Heidegger – al contrario di Irving – non è affatto negazionista, anzi! Quello che preme però qui rilevare è il tema della tecnica come uno dei contenuti salienti della Shoah. Questo, soprattutto in relazione alla forma di questo film: un legal di altissima qualità (anche tecnica, appunto), pieno di tensione drammatica, che pone proprio la radicale, coerente tecnicalità giuridica al suo centro, al punto da estromettere preventivamente, programmaticamente e interamente a qualsiasi altro aspetto umano troppo umano, per dirla con Nietzsche.

È come se quell’intervento in senso tecnico-bellico degli alleati sugli insanguinati campi di battaglia del Vecchio Continente, proseguisse ora tra i nobili, austeri scranni di un tribunale britannico per mezzo del più elevato portato di tecnica, prassi e dottrina della civiltà giuridica occidentale.
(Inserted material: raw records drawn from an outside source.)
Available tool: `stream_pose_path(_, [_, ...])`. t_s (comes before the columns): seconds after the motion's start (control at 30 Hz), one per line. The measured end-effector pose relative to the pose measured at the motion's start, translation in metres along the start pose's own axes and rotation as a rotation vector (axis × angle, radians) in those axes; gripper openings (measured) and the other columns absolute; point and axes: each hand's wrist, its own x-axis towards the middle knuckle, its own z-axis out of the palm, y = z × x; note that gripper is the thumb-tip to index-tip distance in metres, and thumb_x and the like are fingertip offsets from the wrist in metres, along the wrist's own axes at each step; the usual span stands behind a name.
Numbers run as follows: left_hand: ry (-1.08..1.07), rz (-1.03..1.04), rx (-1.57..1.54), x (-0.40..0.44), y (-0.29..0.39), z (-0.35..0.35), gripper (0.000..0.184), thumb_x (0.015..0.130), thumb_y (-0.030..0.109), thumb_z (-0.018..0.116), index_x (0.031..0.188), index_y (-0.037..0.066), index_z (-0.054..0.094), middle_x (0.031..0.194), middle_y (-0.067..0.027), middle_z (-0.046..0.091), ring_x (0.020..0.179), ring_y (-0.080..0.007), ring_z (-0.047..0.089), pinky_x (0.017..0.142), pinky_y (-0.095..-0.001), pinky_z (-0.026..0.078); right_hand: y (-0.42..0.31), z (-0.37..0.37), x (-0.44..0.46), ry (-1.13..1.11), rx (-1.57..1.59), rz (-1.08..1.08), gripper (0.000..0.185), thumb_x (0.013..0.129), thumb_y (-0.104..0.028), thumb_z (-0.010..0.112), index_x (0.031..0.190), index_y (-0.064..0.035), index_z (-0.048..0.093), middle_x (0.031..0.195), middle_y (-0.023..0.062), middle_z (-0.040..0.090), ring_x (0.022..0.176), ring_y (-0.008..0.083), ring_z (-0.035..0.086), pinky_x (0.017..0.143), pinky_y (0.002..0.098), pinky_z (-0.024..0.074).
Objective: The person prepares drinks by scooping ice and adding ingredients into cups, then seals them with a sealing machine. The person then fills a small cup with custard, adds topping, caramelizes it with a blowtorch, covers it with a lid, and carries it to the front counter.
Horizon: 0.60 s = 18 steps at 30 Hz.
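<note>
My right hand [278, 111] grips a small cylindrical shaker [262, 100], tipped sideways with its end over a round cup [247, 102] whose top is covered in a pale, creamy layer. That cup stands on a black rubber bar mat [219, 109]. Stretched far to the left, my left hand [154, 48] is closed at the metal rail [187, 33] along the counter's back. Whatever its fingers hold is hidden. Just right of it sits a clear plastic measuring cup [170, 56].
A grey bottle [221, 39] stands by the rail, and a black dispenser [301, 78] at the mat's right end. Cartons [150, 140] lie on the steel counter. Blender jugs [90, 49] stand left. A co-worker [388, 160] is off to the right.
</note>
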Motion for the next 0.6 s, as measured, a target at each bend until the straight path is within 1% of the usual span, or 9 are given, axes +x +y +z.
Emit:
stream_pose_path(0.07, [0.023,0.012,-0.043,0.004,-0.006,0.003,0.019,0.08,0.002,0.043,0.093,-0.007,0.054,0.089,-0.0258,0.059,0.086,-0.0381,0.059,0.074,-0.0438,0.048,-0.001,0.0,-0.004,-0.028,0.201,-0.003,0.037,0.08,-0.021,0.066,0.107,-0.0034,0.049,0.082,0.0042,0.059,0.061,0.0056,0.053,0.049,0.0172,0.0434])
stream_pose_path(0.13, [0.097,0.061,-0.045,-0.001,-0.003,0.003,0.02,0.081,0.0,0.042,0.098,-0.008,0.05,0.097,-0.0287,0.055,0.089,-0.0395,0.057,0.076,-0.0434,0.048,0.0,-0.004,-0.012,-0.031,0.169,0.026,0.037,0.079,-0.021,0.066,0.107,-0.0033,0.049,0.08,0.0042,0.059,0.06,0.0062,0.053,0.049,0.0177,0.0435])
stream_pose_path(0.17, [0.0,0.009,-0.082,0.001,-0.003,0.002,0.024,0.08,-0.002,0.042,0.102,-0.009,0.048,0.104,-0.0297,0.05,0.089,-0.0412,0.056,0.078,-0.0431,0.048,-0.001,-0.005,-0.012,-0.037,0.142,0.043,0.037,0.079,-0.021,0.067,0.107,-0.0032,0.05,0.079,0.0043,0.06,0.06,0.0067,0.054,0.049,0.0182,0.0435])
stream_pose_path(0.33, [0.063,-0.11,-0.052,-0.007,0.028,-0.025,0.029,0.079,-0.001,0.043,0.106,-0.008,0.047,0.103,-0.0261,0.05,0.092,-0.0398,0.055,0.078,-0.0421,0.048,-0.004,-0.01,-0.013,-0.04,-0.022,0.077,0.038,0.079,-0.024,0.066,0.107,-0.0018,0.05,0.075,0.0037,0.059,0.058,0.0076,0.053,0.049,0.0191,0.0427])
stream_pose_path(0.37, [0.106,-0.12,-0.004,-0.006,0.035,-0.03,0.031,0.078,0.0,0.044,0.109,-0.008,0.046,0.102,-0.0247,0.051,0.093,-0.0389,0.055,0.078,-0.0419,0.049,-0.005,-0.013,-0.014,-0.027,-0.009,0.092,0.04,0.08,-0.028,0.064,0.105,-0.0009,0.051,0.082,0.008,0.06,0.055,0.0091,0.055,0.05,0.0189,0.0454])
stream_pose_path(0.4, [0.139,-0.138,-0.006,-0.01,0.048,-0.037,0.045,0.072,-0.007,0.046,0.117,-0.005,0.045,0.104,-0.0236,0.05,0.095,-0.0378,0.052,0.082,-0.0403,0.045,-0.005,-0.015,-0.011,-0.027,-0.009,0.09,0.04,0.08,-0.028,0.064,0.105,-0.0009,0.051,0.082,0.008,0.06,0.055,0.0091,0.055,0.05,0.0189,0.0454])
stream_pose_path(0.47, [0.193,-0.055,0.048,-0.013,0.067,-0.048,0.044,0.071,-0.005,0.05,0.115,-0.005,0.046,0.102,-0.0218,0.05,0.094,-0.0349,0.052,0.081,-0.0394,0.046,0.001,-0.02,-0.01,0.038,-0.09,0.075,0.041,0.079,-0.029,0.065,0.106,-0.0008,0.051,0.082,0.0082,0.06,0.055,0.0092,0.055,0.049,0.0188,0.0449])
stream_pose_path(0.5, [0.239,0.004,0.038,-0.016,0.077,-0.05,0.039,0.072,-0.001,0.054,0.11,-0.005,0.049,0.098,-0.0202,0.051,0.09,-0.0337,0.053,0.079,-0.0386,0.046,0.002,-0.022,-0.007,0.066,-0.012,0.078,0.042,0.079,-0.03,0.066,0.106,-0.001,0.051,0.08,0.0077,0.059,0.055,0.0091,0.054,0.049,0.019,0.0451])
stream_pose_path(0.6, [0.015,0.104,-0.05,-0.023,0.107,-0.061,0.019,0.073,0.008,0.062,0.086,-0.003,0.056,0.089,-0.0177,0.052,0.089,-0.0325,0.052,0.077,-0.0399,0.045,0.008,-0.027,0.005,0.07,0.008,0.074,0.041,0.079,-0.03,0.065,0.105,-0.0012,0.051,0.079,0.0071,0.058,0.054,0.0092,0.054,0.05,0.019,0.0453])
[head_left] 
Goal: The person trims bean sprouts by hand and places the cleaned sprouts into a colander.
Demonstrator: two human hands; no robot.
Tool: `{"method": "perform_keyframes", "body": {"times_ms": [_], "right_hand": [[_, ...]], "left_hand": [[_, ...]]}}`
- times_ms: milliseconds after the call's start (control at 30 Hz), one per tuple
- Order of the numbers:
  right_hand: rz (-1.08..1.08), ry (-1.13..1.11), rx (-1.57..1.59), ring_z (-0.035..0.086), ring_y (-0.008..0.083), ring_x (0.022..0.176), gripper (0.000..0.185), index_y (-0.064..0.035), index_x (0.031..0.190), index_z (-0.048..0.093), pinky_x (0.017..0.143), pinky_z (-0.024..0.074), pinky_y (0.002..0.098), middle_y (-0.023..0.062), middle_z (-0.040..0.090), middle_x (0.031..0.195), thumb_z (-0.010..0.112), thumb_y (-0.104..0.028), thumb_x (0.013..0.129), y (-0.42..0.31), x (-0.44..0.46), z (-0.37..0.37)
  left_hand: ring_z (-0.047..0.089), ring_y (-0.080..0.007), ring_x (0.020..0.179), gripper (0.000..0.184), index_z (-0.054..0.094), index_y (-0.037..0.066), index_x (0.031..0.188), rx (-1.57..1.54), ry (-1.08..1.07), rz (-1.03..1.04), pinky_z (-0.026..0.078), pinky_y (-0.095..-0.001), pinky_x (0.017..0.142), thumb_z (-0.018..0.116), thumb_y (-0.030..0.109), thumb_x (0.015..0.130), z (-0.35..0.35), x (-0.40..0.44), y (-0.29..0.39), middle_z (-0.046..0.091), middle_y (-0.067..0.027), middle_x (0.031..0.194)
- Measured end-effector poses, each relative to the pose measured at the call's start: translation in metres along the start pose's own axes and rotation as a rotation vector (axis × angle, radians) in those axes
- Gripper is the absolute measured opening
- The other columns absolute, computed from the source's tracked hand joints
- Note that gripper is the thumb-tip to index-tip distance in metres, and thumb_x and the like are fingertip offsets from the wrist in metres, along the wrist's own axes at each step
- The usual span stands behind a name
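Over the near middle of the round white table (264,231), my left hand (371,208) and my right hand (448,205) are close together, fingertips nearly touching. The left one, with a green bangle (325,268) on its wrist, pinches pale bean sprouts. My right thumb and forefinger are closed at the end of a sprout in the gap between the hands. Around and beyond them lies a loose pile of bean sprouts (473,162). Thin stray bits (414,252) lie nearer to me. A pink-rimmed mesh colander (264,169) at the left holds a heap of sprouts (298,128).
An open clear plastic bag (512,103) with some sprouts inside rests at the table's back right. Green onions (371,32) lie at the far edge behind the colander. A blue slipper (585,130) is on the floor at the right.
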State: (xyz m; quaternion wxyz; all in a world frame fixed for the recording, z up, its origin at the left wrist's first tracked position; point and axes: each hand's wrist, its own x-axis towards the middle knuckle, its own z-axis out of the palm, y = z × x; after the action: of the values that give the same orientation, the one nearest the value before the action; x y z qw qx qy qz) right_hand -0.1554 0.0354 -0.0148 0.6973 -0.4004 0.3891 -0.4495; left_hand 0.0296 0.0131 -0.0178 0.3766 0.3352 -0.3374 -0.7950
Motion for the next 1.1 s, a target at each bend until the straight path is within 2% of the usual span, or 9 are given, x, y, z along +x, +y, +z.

Quello che pone dunque il contenuto di questo film in termini di verità e menzogna in senso extra morale (citando ancora Nietzsche), è proprio la sua precipua forma di legal drama, in quanto quel processo in tribunale, quella messa alla sbarra di Irving, è il procedimento stesso di accertamento e affermazione del reale, che l’intera, attuale epoca umana ha ormai fatto proprio.